• [Your objective]:
All that should be output is the block of lines below from the line with "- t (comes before" to the line with "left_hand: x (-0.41", both included, exactly as written.

• [Data records]:

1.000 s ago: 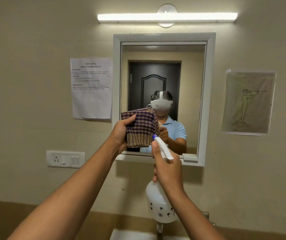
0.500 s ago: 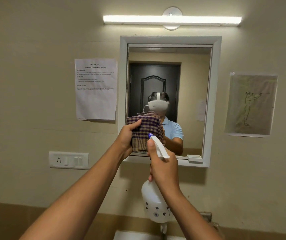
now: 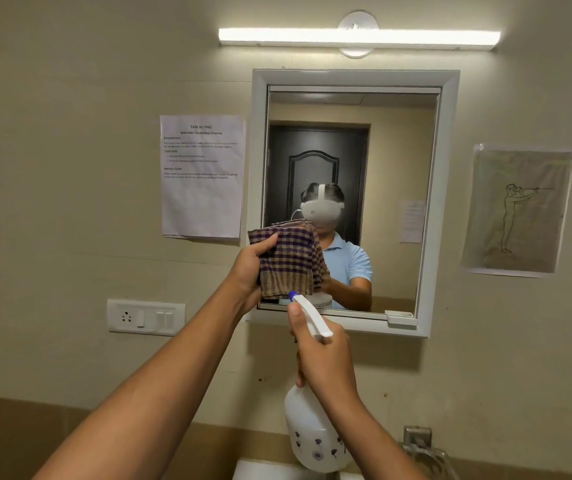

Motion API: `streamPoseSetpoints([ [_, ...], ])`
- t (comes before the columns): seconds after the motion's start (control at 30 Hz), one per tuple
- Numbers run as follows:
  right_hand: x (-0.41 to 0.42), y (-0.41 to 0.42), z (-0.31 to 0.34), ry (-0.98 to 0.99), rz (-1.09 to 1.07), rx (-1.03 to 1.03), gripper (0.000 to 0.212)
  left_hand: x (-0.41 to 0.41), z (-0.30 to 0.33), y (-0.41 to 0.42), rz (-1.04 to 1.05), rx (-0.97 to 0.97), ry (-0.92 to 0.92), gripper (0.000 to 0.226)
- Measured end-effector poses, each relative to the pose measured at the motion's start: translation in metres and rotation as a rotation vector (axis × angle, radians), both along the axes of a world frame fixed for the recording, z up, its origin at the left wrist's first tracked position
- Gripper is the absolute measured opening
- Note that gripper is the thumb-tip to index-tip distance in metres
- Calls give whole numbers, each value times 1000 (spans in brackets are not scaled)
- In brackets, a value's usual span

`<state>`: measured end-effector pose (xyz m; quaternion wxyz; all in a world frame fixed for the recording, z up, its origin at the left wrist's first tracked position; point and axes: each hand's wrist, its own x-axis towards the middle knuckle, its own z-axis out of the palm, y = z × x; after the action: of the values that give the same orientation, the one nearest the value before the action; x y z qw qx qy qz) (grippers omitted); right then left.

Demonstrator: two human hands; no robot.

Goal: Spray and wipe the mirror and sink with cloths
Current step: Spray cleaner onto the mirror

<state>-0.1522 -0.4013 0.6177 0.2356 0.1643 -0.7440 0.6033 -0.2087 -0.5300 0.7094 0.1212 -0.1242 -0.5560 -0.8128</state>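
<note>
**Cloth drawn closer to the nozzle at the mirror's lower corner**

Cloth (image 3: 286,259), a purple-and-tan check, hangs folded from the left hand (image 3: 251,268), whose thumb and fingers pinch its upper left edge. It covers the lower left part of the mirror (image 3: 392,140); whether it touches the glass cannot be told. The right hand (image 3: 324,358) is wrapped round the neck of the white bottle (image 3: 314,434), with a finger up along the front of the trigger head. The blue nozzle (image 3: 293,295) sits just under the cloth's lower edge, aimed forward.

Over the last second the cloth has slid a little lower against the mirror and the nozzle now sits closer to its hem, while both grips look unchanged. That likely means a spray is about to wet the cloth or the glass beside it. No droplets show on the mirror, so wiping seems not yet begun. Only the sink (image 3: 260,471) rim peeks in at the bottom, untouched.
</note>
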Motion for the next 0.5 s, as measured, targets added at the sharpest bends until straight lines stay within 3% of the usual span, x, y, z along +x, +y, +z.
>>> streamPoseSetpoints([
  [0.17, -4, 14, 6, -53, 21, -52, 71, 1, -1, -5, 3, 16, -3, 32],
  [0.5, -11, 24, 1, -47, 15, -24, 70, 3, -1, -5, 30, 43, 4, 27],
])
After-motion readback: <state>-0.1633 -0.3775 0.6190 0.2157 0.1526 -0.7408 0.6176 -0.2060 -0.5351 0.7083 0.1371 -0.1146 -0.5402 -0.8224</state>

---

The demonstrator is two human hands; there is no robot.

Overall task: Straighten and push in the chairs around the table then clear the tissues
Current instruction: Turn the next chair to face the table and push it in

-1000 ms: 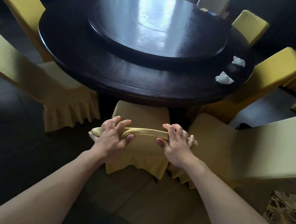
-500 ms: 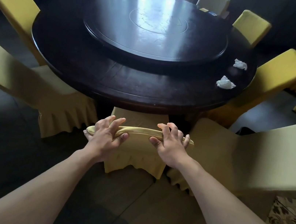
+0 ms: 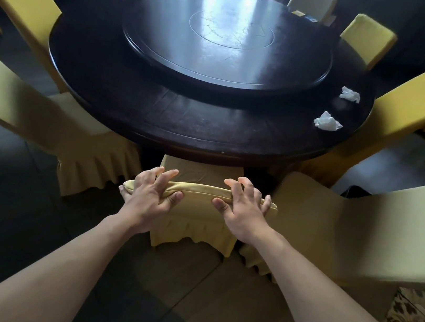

• [Result for this exercise]:
- t (comes before the columns): seconds after the motion's start (control at 30 Hz), one per tuple
- Numbers run as follows:
  right_hand: x (-0.41 to 0.42), y (-0.41 to 0.42), z (-0.31 to 0.34), ry (-0.98 to 0.99), rz (-1.09 to 1.07), rx (-1.03 to 1.03), gripper (0.000 to 0.212)
  left_hand: x (-0.41 to 0.41), z (-0.30 to 0.33), y (-0.41 to 0.42), rz (-1.04 to 1.05), rx (-0.97 to 0.97), ry (-0.92 to 0.92), gripper (0.000 to 0.226)

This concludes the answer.